Too easy Barry, I recognised the area straight away.

I also love Middlesborough.


----------



## Garcia (Mar 5, 2010)

I'm in my 60's.
I've been camping as a youngster and with the young family since I was about 10 . First in the good old Scouts and then , cos it's all we could afford for a hol., when we first got married......
We now have a van....
In something like 50 years of various types of wild camping , I think I've had 4 dodgy nights ...........

Don't be complacent, don't be silly......if you don't feel comfortable ...move on....
But ....Don't get paranoid either......

It isn't gonna happen.....and it's so much nicer than sitting doing Bingo on some site in Benidorm!!!

Garcia


----------



## nicholsong (May 26, 2009)

barryd said:


> I remember on the River Lot in France a few years ago parking up in a town to go and see some hill top village on the bike. We parked right next to the boats on the river on the edge of a large car park next to the boules court.
> 
> It was empty when we left on the bike.
> 
> ...


I have been looking for a new challenge - now I know what it is.

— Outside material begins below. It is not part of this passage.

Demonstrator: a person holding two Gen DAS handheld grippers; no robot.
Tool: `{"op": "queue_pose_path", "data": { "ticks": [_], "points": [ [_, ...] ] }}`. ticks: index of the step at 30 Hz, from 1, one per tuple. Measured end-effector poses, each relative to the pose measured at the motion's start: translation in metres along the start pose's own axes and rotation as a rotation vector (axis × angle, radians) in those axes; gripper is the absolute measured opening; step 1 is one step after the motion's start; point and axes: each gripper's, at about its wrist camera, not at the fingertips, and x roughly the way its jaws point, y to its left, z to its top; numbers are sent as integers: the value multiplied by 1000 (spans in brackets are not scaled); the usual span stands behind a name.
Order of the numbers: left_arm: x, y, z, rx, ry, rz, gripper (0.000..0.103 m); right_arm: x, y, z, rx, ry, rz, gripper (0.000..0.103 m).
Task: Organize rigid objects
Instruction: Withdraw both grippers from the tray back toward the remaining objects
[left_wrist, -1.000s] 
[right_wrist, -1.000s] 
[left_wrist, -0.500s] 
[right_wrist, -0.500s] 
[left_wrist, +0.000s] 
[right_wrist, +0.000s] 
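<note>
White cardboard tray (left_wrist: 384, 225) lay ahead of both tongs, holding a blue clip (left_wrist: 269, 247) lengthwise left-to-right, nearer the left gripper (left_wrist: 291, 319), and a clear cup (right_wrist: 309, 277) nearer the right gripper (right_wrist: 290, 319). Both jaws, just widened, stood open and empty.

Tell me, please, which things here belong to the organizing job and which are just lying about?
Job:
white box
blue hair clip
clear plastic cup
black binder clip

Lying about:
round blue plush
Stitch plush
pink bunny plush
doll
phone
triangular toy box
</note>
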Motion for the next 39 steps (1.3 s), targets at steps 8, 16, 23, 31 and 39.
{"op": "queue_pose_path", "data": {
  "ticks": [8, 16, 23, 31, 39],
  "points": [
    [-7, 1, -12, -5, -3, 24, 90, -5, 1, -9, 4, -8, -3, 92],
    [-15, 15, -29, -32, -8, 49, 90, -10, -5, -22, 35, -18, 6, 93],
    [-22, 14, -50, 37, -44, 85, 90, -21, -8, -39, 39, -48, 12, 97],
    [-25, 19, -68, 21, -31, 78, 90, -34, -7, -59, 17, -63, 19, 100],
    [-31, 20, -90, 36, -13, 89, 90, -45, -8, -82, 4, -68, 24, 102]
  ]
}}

It is a Boules contest with Barry somewhere in deepest France. Only selected MHF and Fruitcake Members will be invited. Plus the Mayor and the cacophony of local experts petanques. We need an Independent Judge - Volunteers?

There will be wine, cheese, olives, cognac, pate, not necessarily in that order , or any order.

Parking will be organised by the local Gendarmerie, but only after the Maire has entertained the Chef. (Tractors will be provided, a demain, for those who have been 'unfortunately' parked.

It will make a wonderful next step after Barry's North-East meet and extend to an International venue.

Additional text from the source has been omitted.